Both essays show Emerson at his most idiosyncratic. These are beautiful essays that make amazing assertions and whose arguments are, in part, exercises in self-justification. In “Self Reliance,” Emerson argues that “nothing is at last sacred but the integrity of your own mind,” a position that (presumably) he himself is exemplifying. He claims that the work of the artist or poet is to articulate, as best he can, “what is true for you in your private heart.”
In “Nature,” he proposes, perhaps as an alternate absolute, the omnipresence and beauty of nature. Nature (a term Emerson uses to mean, roughly speaking, existence) underlies all experience. It is the presence of Nature that, for Emerson, is the source of the urge to express oneself, and the convictions he praises in “Self Reliance” are just expressions of this relationship with Nature. He says, “A man can only speak, so long as he does not feel his speech to be partial and inadequate. It is partial, but he does not see it to be so, whilst he utters it.” This “partiality” is tied to the “disappointment” Emerson says is “felt in every landscape,” a disappointment that our apprehension of the truth of Nature lies elsewhere than in our description of it. He concludes, “Every moment instructs and every object: for wisdom is infused into every form.
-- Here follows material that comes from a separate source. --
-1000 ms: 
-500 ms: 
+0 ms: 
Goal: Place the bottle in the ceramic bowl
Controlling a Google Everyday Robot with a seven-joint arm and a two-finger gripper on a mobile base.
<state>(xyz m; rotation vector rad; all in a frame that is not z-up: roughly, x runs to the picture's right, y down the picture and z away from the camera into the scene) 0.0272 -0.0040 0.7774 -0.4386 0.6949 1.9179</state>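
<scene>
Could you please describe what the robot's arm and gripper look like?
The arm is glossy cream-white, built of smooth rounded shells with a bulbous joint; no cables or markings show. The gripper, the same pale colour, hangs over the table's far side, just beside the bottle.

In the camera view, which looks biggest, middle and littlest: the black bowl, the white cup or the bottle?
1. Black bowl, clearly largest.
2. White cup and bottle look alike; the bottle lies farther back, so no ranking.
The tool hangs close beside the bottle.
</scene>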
It has been poured into us as blood; it convulsed us as pain; it slid into us as pleasure; it enveloped us in dull, melancholy days, or in days of cheerful labor; we did not guess its essence, until after a long time.”
In my view, it is futile to try to build from these two essays a systematic epistemology. It is safe to say that the Emerson of “Self Reliance” is suggesting that “one’s own mind” is simply another “form” Nature inhabits, but the relationship of the individual to Nature is more difficult to pin down.
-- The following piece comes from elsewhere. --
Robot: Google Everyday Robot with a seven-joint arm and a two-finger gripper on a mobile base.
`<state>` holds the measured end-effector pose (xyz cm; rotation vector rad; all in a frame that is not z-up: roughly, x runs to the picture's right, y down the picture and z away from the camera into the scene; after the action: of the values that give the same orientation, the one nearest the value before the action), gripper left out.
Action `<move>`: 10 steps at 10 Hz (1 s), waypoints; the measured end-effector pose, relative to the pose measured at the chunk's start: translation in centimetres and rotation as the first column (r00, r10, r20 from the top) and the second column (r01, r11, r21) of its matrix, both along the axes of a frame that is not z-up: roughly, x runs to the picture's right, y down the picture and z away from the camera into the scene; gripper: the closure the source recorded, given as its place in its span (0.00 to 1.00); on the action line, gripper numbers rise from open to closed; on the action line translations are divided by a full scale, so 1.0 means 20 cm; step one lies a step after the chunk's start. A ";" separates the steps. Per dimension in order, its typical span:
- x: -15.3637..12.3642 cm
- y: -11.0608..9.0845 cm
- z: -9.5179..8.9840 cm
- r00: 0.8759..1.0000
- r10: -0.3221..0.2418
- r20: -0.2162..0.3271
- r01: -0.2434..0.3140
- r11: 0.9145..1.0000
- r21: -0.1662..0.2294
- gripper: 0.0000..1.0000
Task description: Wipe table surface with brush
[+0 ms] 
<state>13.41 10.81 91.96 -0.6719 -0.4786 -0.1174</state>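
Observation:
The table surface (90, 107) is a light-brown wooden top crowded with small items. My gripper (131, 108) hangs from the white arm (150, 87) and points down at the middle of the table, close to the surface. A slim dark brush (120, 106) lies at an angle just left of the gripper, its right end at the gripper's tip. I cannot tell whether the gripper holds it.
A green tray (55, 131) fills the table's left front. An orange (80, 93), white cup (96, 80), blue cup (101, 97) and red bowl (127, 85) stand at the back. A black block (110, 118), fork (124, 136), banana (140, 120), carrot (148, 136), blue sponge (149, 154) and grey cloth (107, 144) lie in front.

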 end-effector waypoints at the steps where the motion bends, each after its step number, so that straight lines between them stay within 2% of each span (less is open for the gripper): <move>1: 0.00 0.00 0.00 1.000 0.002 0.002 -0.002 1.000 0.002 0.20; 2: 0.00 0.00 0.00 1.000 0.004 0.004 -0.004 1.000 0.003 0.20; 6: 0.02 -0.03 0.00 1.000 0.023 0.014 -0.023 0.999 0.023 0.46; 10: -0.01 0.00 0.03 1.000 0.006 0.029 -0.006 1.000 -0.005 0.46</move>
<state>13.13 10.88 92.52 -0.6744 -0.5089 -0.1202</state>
In both Nature and Self-Reliance, Ralph Waldo Emerson focuses upon humanity. Just as individuals are part of the "idea of man," so, too, the are individuals part of the "Over-Soul." Thus, the idea of nature correlates to the idea of man since both are part of a universality in which people can see their souls reflected. For instance, in Self-Reliance, Emerson writes,
And we are now men, and must accept in the highest mind the same transcendent destiny...obeying the Almighty effort...Nothing is at last sacred but the integrity of your own mind....Nothing can bring you peace but the triumph of principles.
Likewise, in Nature, principles triumph when "all egotism vanishes" as man becomes "a transparent eyeball" that becomes part of something far greater than himself. Moreover, the power to produce delight resides, not in nature, but in man himself. For, "Nature always wears the colors of the spirit."
Thus, the burden of responsibility is upon the individual himself; in Self-Reliance, man must maintain his individuality and not allow society to be in "conspiracy" against him; likewise, in Nature, man must allow Nature to take him to a "higher thought."
In both his essays, Emerson admonishes his audience to live free existences in which they are ready to receive messages from their own identity or from nature. However, Nature is perceived as an organic whole in the essay of this name, while in Self Reliance Emerson advocates individualism and rejects being part of a whole. Nevertheless, both the self and Nature are mediums through which all can learn.